Even older than the Web itself, multifactor authentication (MFA) takes something that only you possess (e.g., a fingerprint, voice print, key fob or piece of software on a smartphone, as illustrated) and combines it with the usual username/password login dialog to prove that you really are legitimately you. The goal of MFA is to strengthen login credentials to keep the bad guys from freely roaming around your network or stealing confidential information; security token authentication can help achieve that goal.
So, for example, in addition to entering a password to access company resources, a user may be required to press a button on a key fob with an LCD screen. The key fob would then generate a unique sequence of numbers for 30 seconds. When he or she enters those numbers as a second factor after his or her password -- the multifactor in "multifactor authentication" -- the sequence is checked against a server on the organization's network to verify authenticity.

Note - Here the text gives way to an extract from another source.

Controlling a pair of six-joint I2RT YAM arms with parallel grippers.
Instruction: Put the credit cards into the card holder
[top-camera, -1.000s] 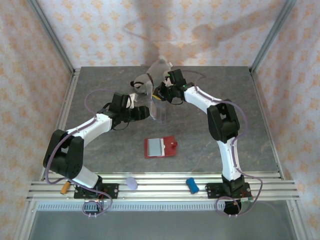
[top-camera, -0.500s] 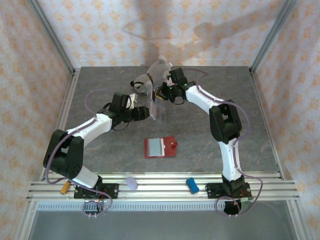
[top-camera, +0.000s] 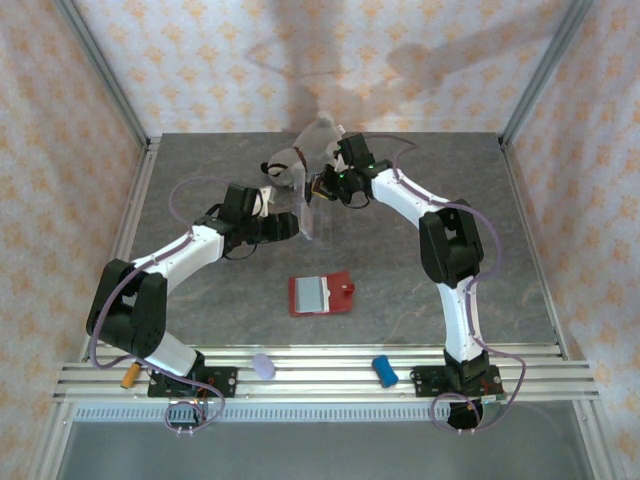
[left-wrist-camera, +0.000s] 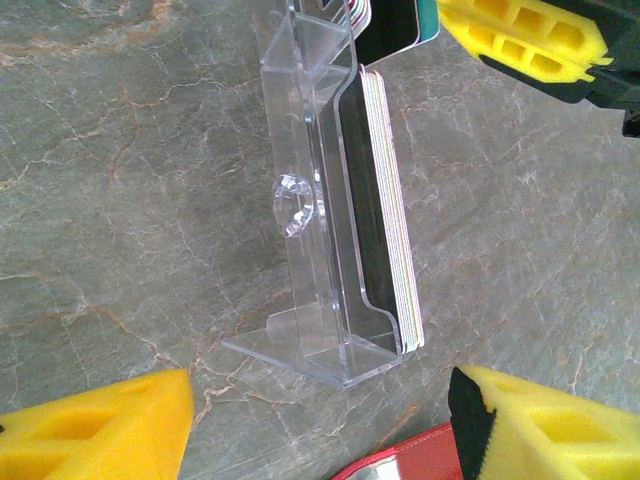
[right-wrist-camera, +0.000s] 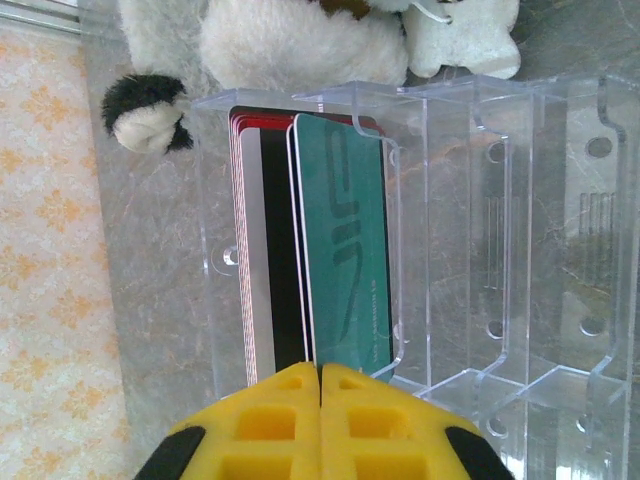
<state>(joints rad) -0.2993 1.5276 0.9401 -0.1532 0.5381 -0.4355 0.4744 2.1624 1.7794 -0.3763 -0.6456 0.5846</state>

If the entered sequence matches, the user is allowed access. If not, he or she must generate a whole new passcode by pressing the button on the key fob again.
Organizations that are in the process of deciding whether or not to deploy MFA technology should become familiar with the criteria for evaluating and buying multifactor authentication products. This will help them determine which deployment method and second factors will work best for their needs. Then it would behoove these enterprises to bone up on the leading MFA vendors in the market today to see how their top-tier multifactor products compare to one another.